Pour que ce projet prenne vie, il est crucial que les acteurs internationaux, y compris l’ONU et les bailleurs de fonds, s’engagent sincèrement à soutenir cette initiative. L’appel à une force de maintien de la paix par l’ONU, comme évoqué dans le communiqué final du sommet, inclut une reconnaissance des inquiétudes sécuritaires israéliennes tout en soulignant la nécessité d’une approche équilibrée qui favorise les droits des Palestiniens.
### Une Comparaison avec le Passé
En nous penchant sur l’histoire, il est instructif de comparer cette initiative à la manière dont les Accords d’Oslo de la fin des années 90 avaient été conçus avec l’espoir d’une paix durable. Toutefois, ce processus a échoué à créer des bases solides pour une résolution à long terme, en partie à cause de la méfiance entre les parties et le manque de soutien international cohérent. Le plan égyptien pourrait profiter d’une leçon apprise, mettant l’accent sur la nécessité d’un soutien financier international, mais aussi sur l’importance d’avoir des acteurs locaux, tant au sein du Hamas que de l’Autorité palestinienne, unanimes sur l’approche vis-à-vis de l’occupation israélienne.
### Les Défis à Surmonter
Un des défis majeurs réside dans la position d’Israël. Le gouvernement israélien, qui a récemment rejeté toute implication de l’Autorité palestinienne à Gaza, exprime une volonté de renforcer son contrôle sécuritaire.
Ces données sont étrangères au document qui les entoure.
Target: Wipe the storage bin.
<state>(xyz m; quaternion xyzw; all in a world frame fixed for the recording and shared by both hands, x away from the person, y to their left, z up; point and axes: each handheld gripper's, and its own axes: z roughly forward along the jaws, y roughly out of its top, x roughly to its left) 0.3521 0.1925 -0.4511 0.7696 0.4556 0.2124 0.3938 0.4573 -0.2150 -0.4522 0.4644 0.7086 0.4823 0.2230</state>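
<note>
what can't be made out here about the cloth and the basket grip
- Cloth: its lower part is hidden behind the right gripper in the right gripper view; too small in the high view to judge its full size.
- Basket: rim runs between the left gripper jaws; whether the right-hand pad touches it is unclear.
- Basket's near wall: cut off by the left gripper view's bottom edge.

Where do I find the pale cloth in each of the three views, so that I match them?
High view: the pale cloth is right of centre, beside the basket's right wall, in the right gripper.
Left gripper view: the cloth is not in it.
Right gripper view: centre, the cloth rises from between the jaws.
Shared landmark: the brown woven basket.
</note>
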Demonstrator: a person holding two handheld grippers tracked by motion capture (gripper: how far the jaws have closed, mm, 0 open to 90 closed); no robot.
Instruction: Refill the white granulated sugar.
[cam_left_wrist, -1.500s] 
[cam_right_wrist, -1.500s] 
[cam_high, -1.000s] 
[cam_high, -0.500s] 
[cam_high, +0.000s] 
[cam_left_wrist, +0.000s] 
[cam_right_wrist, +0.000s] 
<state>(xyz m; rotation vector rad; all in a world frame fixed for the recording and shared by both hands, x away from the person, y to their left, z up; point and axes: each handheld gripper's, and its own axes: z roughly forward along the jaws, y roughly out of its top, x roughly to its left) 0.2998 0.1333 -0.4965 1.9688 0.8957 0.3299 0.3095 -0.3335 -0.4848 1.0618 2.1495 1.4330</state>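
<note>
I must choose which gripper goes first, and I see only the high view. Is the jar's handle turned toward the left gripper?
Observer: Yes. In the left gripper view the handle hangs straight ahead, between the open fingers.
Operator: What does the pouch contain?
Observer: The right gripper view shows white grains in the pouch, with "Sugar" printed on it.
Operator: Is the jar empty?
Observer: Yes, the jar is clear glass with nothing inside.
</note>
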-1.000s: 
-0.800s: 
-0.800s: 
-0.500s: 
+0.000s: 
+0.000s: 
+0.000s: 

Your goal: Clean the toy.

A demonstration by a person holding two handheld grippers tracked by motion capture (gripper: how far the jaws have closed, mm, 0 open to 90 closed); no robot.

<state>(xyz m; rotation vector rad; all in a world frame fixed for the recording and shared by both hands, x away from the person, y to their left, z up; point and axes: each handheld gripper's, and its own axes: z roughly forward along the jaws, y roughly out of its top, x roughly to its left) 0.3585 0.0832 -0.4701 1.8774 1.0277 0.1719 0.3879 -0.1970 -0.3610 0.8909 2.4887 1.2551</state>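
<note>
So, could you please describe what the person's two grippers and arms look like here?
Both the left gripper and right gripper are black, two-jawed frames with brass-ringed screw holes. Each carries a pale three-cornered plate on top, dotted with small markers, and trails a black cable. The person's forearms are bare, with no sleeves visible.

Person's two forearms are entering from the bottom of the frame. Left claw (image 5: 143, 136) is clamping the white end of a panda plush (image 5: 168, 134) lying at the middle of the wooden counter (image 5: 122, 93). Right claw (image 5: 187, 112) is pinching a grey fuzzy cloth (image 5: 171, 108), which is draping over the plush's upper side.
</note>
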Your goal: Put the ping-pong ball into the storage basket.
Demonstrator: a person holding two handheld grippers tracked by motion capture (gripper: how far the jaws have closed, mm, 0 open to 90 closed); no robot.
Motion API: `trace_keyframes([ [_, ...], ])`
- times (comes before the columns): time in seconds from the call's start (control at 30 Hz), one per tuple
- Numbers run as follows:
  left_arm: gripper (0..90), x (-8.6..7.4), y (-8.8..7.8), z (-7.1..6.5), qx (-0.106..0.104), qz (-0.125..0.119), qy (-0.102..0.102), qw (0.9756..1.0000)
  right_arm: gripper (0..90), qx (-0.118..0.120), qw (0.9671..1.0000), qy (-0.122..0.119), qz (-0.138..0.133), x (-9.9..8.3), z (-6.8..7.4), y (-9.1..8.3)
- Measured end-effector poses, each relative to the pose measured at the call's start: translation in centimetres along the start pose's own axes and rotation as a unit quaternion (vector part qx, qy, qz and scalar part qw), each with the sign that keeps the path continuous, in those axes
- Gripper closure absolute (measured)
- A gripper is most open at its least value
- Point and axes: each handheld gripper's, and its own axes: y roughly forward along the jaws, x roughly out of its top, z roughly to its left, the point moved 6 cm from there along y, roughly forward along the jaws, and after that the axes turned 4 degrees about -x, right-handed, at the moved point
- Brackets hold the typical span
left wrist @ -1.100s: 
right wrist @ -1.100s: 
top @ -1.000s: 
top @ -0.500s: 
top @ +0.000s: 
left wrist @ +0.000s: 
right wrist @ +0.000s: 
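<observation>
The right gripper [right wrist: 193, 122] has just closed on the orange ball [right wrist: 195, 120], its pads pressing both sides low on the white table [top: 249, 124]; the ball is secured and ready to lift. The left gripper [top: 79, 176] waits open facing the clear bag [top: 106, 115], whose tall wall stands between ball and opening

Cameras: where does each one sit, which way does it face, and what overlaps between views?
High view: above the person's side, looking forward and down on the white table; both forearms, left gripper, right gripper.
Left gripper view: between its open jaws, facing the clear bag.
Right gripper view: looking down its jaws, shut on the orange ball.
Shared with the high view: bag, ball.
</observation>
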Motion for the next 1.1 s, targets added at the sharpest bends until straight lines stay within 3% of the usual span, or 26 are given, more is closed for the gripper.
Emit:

Cela indique une réticence à faire des concessions, et la promesse d’un « nouveau contexte de sécurité et politique à Gaza », comme mentionné par el-Sissi, pourrait rester lettre morte sans des concessions réciproques.
De plus, la question de la disarmement du Hamas demeure un obstacle majeur. Les récents événements ont souligné que l’armement du groupe est logique pour sa survie, tant sur le plan interne qu’externe. La balistique de la résistance face à l’occupation israélienne est, pour beaucoup, un symbole de la lutte pour l’autodétermination, rendant difficile toute acceptation d’une renonciation de la force.
### Vers une Nouvelle Épopee?
L’impact de cette réunion pourrait définir les contours géopolitiques du Moyen-Orient dans les années à venir. La capacité de l’Égypte à fédérer la communauté internationale autour de son plan pourrait établir un modèle de marque de fabrique en matière de résolution des conflits : une approche qui reconnait les droits des opprimés tout en cherchant à instaurer une paix durable.
La mise en œuvre de cette vision, centrée sur l’engagement des acteurs locaux, apportera non seulement une aide humanitaire immédiate mais séculière aux efforts de paix. Les mois et années à venir seront décisifs pour évaluer si cette initiative réussit à abattre les murs de méfiance ou si elle finira, comme tant d’autres, par être une occasion manquée. Au fond, la reconstruction de Gaza consiste aussi à relever le défi d’une paix véritable, permettant à toutes les parties de coexister dans la dignité et le respect mutuel.